You adjust group size with the number of groups total. You would not
use 1GB Huge Pages on a 2GB ram system. You could try 2MB groups. I
think for most current systems we are lucky there. 2MB groups fit
hardware support and give a large but not too large number of groups
to work with.
But you only need to stick to hardware suitable group sizes for huge
tlb support right? For better I/O and such you could have 512Kb groups
if that size gives a reasonable number of groups total.
>> not used by unmovable objects before aggressive moving
>> starts. I don't quite see why you NEED reserving as long as there is
>> enough space free alltogether in case something needs moving.
>
> hence, increase min_free_kbytes.
Which is different from reserving a full group as it does not count
fragmented space as lost.
>> 1 group
>> worth of space free might be plenty to move stuff too. Note that all
>> the virtual pages can be stuffed in every little free space there is
>> and reassembled by the MMU. There is no space lost there.
>>
>
> What you suggest sounds similar to having a type MIGRATE_MIXED where you
> allocate from when the preferred lists are full. It became a sizing
> problem that never really worked out. As I said, I can try again.
Not realy. I'm saying we should actively defragment mixed groups
during allocation and always as little as possible when a certain
level of external fragmentation is reached. A MIGRATE_MIXED sounds
like giving up completly if things get bad enough. Compare it to a
cheap network switch going into hub mode when its arp table runs full.
If you ever had that then you know how bad that is.
>> But until one tries one can't say.
>>
>> MfG
>> Goswin
>>
>> PS: How do allocations pick groups?
>
> Using GFP flags to identify the type.
That is the type of group, not which one.
>> Could one use the oldest group
>> dedicated to each MIGRATE_TYPE?
>
> Age is difficult to determine so probably not.
Put the uptime as sort key into each group header on creation or type
change. Then sort the partialy used groups by that key. A heap will do
fine and be fast.
>> Or lowest address for unmovable and
>> highest address for movable? Something to better keep the two out of
>> each other way.
>
> We bias the location of unmovable and reclaimable allocations already. It's
> not done for movable because it wasn't necessary (as they are easily
> reclaimed or moved anyway).
Except that is never done so doesn't count.
MfG
Goswin
[email protected] (Mel Gorman) writes:
> On (17/09/07 00:38), Goswin von Brederlow didst pronounce:
>> [email protected] (Mel Gorman) writes:
>>
>> > On (15/09/07 02:31), Goswin von Brederlow didst pronounce:
>> >> Mel Gorman <[email protected]> writes:
>> >> Looking at my
>> >> little test program evicting movable objects from a mixed group should
>> >> not be that expensive as it doesn't happen often.
>> >
>> > It happens regularly if the size of the block you need to keep clean is
>> > lower than min_free_kbytes.

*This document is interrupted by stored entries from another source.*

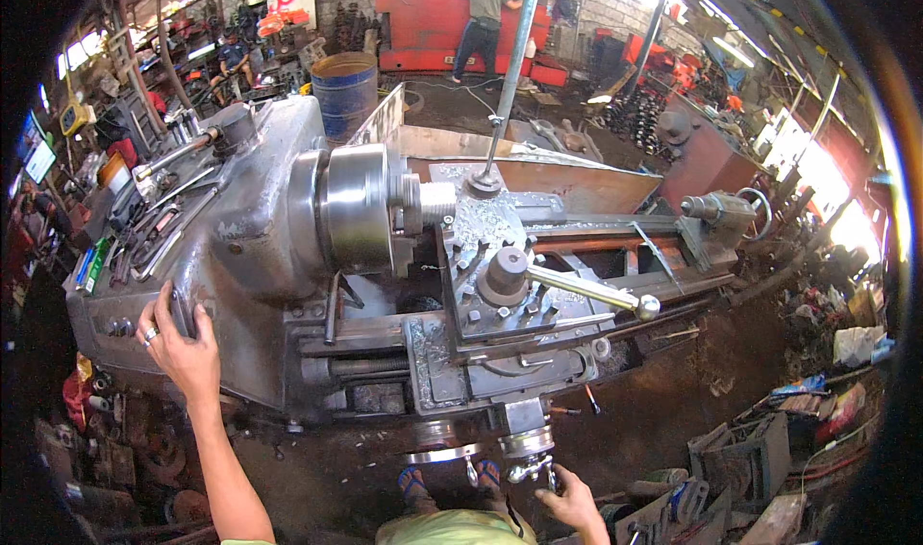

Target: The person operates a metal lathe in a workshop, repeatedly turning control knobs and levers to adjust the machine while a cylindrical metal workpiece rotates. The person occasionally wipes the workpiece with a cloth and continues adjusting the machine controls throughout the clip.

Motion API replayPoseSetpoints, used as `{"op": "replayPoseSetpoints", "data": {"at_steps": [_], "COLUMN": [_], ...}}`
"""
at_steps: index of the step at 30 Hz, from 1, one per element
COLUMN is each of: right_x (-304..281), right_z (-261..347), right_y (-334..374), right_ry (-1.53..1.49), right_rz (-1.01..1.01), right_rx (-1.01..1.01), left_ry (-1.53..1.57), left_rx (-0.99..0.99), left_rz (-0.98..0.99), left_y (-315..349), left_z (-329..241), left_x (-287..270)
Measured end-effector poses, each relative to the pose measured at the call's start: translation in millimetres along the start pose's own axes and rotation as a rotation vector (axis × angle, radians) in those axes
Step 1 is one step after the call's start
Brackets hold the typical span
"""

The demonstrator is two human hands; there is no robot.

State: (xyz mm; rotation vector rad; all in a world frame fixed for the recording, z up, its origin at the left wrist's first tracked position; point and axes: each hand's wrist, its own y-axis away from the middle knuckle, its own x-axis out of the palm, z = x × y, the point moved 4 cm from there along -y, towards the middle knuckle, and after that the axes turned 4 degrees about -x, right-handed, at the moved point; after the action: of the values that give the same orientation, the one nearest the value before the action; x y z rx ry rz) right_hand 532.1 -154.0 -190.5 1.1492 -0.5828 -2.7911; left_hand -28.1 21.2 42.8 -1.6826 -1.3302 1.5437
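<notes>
A large metal lathe fills the middle of the head view. My left hand (183,348), with a ring on one finger, is curled round a dark lever (182,311) on the front of the headstock (252,194). At the lower right, the fingers of my right hand (577,505) close on a small crank handle (532,469) below the carriage. The shiny chuck (356,207) looks smeared, and a ridged metal workpiece (437,202) shows beside it. Metal chips lie over the tool post (505,278), which carries a long ball-ended lever (596,290).
Wrenches (159,233) and other tools lie on the headstock. A handwheel (442,454) sits near my sandalled feet. The tailstock (721,216) stands at the right end. Behind are a blue drum (344,93) and a person (479,26) at red machinery. Scrap surrounds the floor.
</notes>
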Motion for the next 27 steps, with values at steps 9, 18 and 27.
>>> {"op": "replayPoseSetpoints", "data": {"at_steps": [9, 18, 27], "right_x": [68.0, 59.0, 6.4], "right_z": [27.1, 53.2, 12.3], "right_y": [-4.4, 11.8, -11.5], "right_ry": [0.237, -0.771, -0.151], "right_rz": [-0.658, -0.080, -0.296], "right_rx": [0.035, 0.282, 0.275], "left_ry": [0.080, 0.141, 0.166], "left_rx": [-0.003, -0.017, -0.009], "left_rz": [0.029, 0.049, 0.037], "left_y": [-0.3, 1.4, 2.7], "left_z": [-0.4, 2.0, 2.7], "left_x": [-6.7, -7.2, -7.1]}}
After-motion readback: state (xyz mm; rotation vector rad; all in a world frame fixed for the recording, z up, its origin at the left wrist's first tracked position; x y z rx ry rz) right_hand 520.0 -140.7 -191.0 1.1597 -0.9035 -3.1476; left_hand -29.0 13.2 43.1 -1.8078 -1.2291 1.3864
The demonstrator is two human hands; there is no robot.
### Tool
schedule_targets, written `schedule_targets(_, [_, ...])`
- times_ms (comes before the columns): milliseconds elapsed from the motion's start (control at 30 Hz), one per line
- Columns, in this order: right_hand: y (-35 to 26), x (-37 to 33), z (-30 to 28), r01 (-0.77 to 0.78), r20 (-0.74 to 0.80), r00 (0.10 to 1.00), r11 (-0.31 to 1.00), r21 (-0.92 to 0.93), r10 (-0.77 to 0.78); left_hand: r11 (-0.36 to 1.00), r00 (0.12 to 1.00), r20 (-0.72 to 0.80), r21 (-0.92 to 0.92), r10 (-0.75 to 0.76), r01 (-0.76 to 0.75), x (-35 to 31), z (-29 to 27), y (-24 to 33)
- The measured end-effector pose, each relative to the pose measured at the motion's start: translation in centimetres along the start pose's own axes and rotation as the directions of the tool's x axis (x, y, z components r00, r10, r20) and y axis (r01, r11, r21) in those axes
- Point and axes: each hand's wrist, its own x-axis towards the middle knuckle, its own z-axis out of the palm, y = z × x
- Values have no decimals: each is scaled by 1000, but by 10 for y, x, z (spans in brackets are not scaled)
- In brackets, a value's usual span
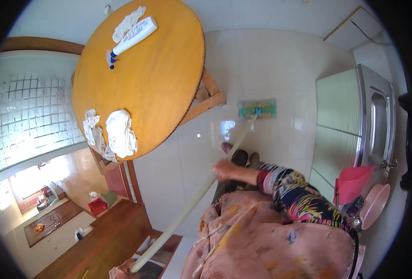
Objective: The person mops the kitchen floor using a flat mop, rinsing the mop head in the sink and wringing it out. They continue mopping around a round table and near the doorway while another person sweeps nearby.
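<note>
A flat mop with a long pale pole (187, 209) slants across the view from lower left to upper right. Its green rectangular mop head (244, 110), joined to the pole by a blue piece, lies flat on the tiled floor. My right hand (224, 171) is wrapped round the middle of the pole, slightly blurred. At the lower edge my left hand (120, 270) is closed round the pole's upper end, partly cut off by the frame. Both dark shoes (241, 157) stand beneath the pole, short of the mop head.
To the left stands a round wooden table (145, 83) bearing a white spray bottle (136, 35) and crumpled white cloths (121, 134); its wooden leg (208, 102) juts toward the mop. At right are a green-fronted sink cabinet (336, 116), a pink dustpan (353, 181) and a pink basin (374, 207).
</note>
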Motion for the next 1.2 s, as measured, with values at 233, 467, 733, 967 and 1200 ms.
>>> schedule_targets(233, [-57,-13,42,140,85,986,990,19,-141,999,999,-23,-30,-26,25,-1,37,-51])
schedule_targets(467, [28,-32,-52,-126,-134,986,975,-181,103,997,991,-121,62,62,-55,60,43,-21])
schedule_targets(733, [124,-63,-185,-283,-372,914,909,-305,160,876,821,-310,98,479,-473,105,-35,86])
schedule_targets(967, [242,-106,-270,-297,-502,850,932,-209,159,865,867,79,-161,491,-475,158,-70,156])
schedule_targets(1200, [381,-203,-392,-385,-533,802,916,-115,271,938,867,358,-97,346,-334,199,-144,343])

In the case of hugepages, that was always
>> > the case.
>>
>> That assumes that the number of groups allocated for unmovable objects
>> will continiously grow and shrink.
>
> They do grow and shrink. The number of pagetables in use changes for
> example.
By numbers of groups worth? And full groups get free, unmixed and
filled by movable objects?
>> I'm assuming it will level off at
>> some size for long times (hours) under normal operations.
>
> It doesn't unless you assume the system remains in a steady state for it's
> lifetime. Things like updatedb tend to throw a spanner into the works.
Moved to cron weekly here. And even normally it is only once a day. So
what if it starts moving some pages while updatedb runs. If it isn't
too braindead it will reclaim some dentries updated has created and
left for good. It should just cause the dentry cache to be smaller at
no cost. I'm not calling that normal operations. That is a once a day
special. What I don't want is to spend 1% of cpu time copying
pages. That would be unacceptable. Copying 1000 pages per updatedb run
would be trivial on the other hand.
>> There should
>> be some buffering of a few groups to be held back in reserve when it
>> shrinks to prevent the scenario that the size is just at a group
>> boundary and always grows/shrinks by 1 group.
>>
>
> And what size should this group be that all workloads function?
1 is enough to prevent jittering. If you don't hold a group back and
you are exactly at a group boundary then alternatingly allocating and
freeing one page would result in a group allocation and freeing every
time. With one group in reserve you only get an group allocation or
freeing when a groupd worth of change has happened.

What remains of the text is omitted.